YOUR INSTRUCTIONS
Whenever a line in the entries includes the word "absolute", copy that line out.

DATASET EXCERPTS
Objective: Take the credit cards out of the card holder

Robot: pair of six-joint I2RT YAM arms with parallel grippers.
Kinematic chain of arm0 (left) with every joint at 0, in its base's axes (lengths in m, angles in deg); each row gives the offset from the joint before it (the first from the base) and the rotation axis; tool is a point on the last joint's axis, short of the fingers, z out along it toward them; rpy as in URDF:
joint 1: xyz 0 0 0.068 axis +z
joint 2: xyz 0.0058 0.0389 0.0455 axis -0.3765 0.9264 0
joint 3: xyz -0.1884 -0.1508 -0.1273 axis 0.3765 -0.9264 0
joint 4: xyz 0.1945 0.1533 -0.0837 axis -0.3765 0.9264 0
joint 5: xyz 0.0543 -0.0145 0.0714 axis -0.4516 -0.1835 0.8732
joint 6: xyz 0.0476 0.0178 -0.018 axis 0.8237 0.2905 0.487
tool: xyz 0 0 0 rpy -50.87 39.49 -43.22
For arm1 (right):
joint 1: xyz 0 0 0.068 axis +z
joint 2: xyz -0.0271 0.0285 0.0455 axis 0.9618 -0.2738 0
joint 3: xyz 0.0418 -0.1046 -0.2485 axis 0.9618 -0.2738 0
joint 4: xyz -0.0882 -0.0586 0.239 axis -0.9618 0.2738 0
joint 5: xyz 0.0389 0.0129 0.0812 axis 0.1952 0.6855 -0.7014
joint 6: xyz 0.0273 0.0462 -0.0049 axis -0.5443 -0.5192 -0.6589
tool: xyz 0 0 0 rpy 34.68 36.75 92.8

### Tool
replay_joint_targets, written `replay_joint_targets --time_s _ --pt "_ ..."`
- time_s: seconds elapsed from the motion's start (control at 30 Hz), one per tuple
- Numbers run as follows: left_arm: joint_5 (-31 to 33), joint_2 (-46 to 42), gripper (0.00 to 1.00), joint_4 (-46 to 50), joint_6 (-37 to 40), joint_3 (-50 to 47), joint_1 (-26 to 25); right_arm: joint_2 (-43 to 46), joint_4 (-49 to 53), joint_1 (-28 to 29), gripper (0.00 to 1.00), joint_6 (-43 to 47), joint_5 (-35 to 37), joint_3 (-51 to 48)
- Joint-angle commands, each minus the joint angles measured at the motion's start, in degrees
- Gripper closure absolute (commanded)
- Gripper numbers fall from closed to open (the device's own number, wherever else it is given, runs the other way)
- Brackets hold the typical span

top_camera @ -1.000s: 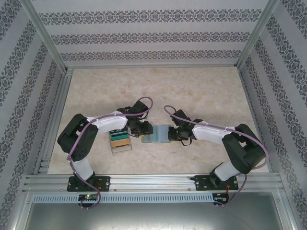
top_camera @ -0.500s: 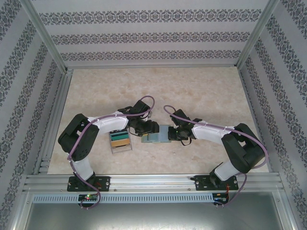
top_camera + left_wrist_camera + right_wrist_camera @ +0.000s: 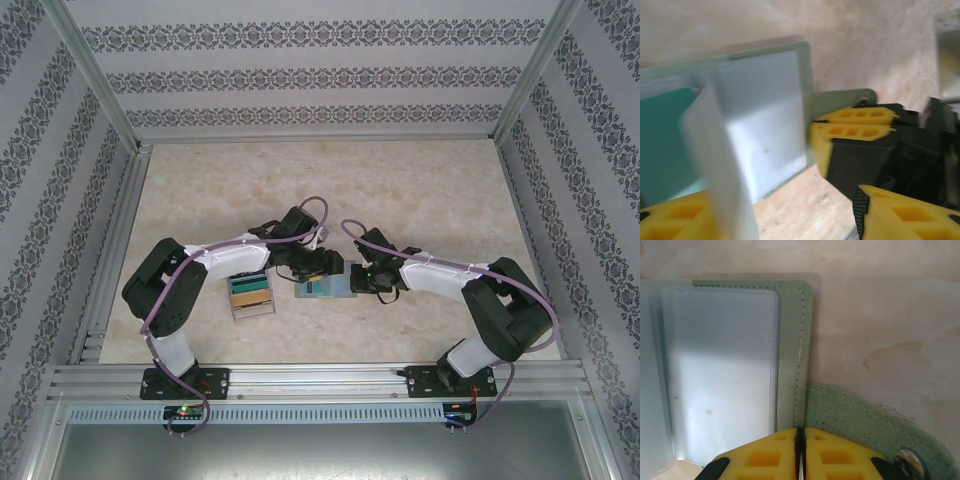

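Tray of coloured cards (image 3: 250, 293) lies at the left, apart from the work. Left gripper (image 3: 325, 270) has slid right over the open card holder (image 3: 330, 290) and its fingers have spread apart. A clear sleeve leaf (image 3: 715, 165) stands up between them, with a teal card (image 3: 665, 135) beside it. Right gripper (image 3: 800, 452) stays pinched together on the holder's tab (image 3: 855, 415), pinning it flat — probably a reach for that card, nothing drawn out yet

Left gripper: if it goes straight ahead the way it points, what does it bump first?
Probably the card holder, open just ahead of the left gripper; depth is hard to judge.
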Motion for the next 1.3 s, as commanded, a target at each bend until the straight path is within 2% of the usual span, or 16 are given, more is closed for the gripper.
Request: replay_joint_targets --time_s 0.0,0.2,0.37,0.53,0.63,0.77,0.87,1.27 --pt "-2.9 1.5 0.39 -3.5 -1.2 2.5 -1.4 0.3 -1.1 0.4 0.85 -1.6 1.6 -2.2" --pt "-3.7 2.8 0.39 -4.8 -2.4 3.0 -2.2 6.4 -1.2 -1.5 0.83 -2.3 2.1 -4.8" --pt "1.7 -0.5 0.44 -0.5 -0.8 2.2 -1.0 8.2 -1.9 -1.6 0.84 -2.4 -0.8 -4.6" --pt "6.5 -5.0 0.57 4.0 1.2 -0.2 1.9 7.9 -4.9 -1.3 0.85 -4.0 -5.5 -3.3" --pt "9.1 -6.5 0.72 7.3 2.2 -1.5 3.7 7.1 -6.8 -0.9 0.85 -4.8 -8.1 -1.8" --pt "11.9 -5.8 0.91 11.6 3.1 -2.0 5.2 4.2 -9.1 -0.7 0.85 -6.3 -11.5 0.2" --pt "12.5 -3.7 0.98 13.1 3.4 -1.7 5.3 1.6 -11.4 -0.7 0.86 -7.5 -13.8 1.3" --pt "10.4 2.7 0.99 12.7 3.0 -1.7 5.1 -7.1 -16.6 -0.5 0.84 -10.8 -19.0 3.4"
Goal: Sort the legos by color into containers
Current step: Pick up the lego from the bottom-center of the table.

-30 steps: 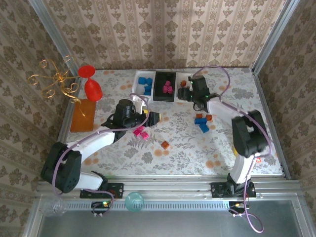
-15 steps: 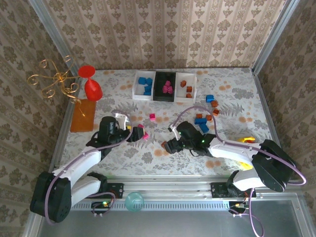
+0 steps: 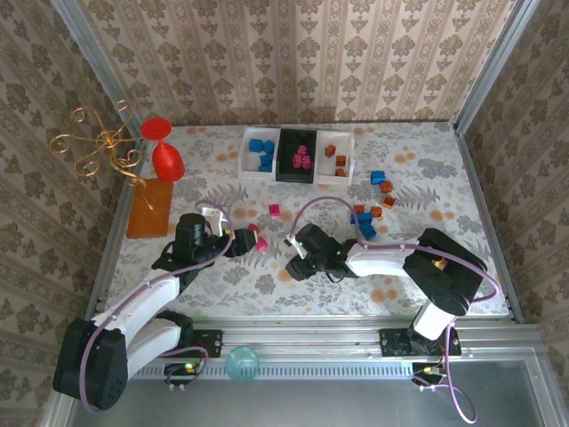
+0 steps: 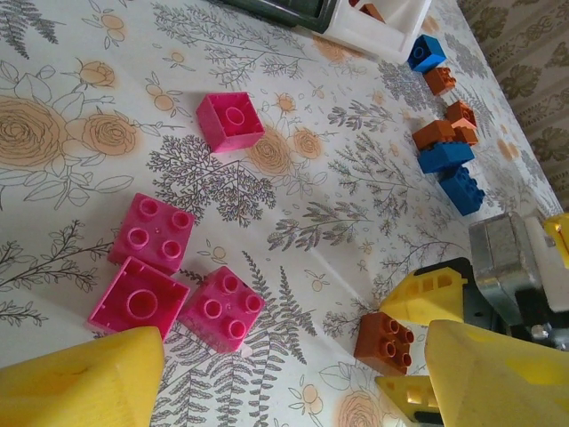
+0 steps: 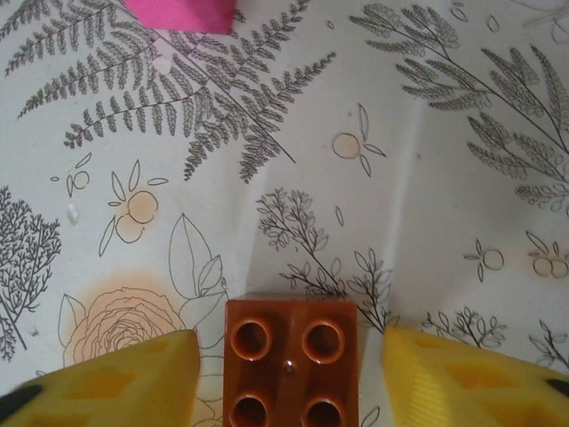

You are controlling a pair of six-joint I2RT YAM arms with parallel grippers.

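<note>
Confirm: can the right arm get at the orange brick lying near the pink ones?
Likely yes. The right gripper is open and straddles the orange brick, with a gap on each side and nothing else between the jaws.

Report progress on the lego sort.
Done: several bricks sit sorted in the three bins. In hand: the open right claw straddles an orange brick; the open left claw hangs by three pink bricks. Left: a stray pink brick and the blue-orange cluster.
</note>
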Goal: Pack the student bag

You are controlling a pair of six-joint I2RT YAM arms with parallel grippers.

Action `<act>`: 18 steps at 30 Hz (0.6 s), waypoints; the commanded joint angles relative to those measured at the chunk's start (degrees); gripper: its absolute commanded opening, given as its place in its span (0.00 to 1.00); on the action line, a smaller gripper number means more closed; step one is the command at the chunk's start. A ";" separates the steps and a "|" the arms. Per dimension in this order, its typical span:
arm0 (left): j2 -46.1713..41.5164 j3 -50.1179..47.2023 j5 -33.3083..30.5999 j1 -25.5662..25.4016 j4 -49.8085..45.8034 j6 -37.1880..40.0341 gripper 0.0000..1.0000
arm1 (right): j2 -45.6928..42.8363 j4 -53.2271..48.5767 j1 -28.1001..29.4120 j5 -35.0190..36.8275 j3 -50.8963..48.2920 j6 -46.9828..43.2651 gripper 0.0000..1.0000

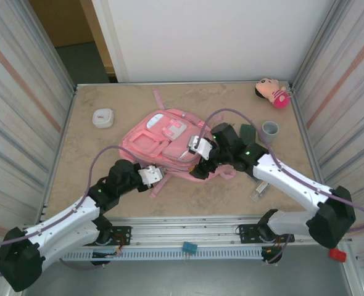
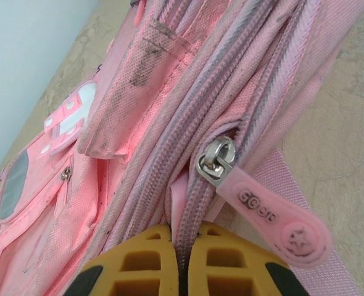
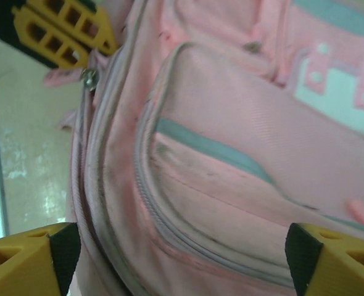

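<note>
- Two grippers are at the student bag point(image 1: 160, 139), which lies flat on the table point(image 1: 200, 200) with its front pockets facing up.
- Left gripper point(image 2: 183, 239): I read its yellow fingers point(image 2: 139, 259) as pressed together, pinching the bag's zipper seam, which runs straight into the slit between the tips.
- Just beyond the left fingertips, right of the seam, is the zipper pull point(image 2: 274, 216), a pink rubber tab on a metal slider point(image 2: 216, 161). The tab lies close to the right-hand finger.
- Right gripper point(image 3: 182, 242): its fingers point(image 3: 28, 259) are spread wide, one at each lower corner of the wrist view.
- Between the spread fingers lies a front pocket point(image 3: 231, 160) of the bag, edged by a grey zipper line. I cannot tell whether the tips touch the fabric.
- Ahead and left of the right fingers, the left gripper's tips sit at the bag's edge beside the slider.
- Well beyond the right fingers, a grey cup point(image 1: 269, 129) and a plush doll point(image 1: 271, 92) stand clear of the bag.
</note>
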 commanded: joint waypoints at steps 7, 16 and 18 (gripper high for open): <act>-2.27 2.55 4.93 -2.94 4.21 0.52 0.00 | 4.82 3.94 -0.75 7.15 2.84 -3.62 0.53; -0.52 2.62 4.11 -6.58 3.96 0.52 0.00 | 5.82 6.49 -5.53 0.15 6.75 -2.95 0.00; 0.44 2.69 4.67 -7.03 4.93 0.19 0.00 | 5.79 6.67 -5.63 -1.93 7.76 -2.99 0.00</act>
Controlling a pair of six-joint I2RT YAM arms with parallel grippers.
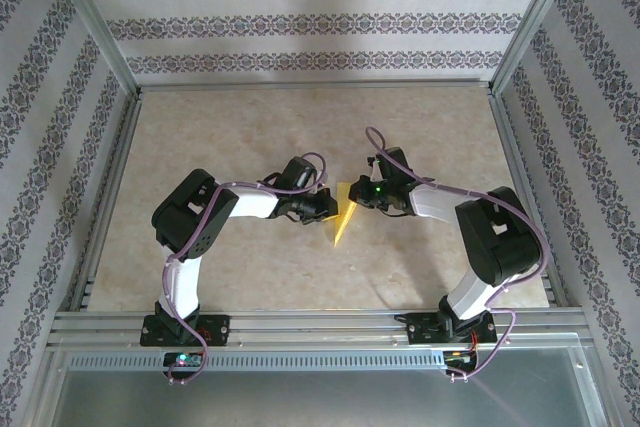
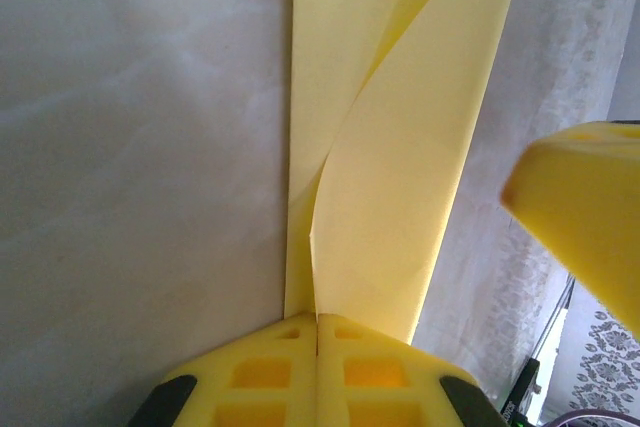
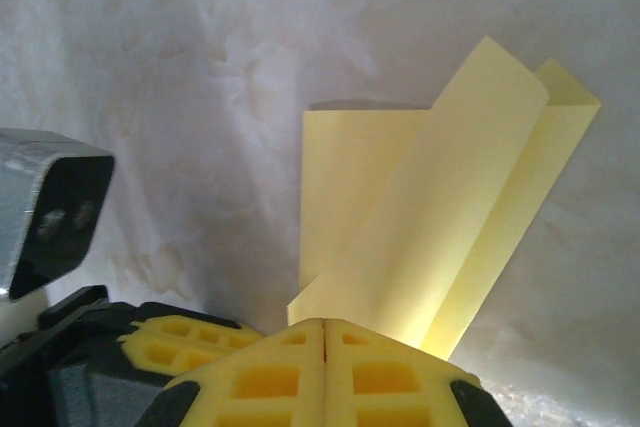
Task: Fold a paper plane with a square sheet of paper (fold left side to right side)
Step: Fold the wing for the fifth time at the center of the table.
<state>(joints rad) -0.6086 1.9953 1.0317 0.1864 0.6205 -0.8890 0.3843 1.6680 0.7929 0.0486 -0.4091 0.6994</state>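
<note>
Creased yellow paper (image 1: 344, 217), left hand (image 2: 318, 322) and right hand (image 3: 325, 327) pinching it

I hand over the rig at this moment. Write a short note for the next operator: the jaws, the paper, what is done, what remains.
Left gripper: jaws shut on one end of the yellow paper.
Right gripper: jaws shut, apparently pinching the same paper at its edge.
Paper: mid-table, between both grippers, partly lifted.
Done: the sheet is folded into a long narrow shape with overlapping layers and one pointed end.
Left: one flap curls up loose and is not creased flat, so the plane is not finished.
</note>
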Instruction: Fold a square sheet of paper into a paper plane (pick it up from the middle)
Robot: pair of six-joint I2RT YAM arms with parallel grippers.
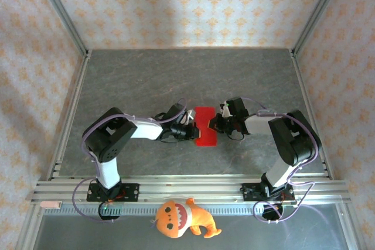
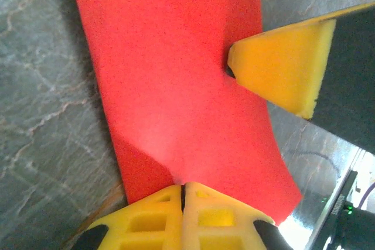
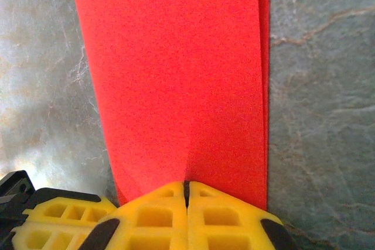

ANSWER TO THIS EXERCISE
- Gripper closure absolute (commanded)
Action `<act>`: 18 steps at 30 Hz (0.6 s), waypoints; the commanded joint angles relative to those measured at the chunk's start (degrees); gripper: its absolute commanded opening, given as its place in its span (0.00 to 1.00); on the action line, a smaller gripper number means more closed; step one is the command at the chunk's start. A ";" separates the steps and a "|" the arms. Per dimension in this order, its typical span:

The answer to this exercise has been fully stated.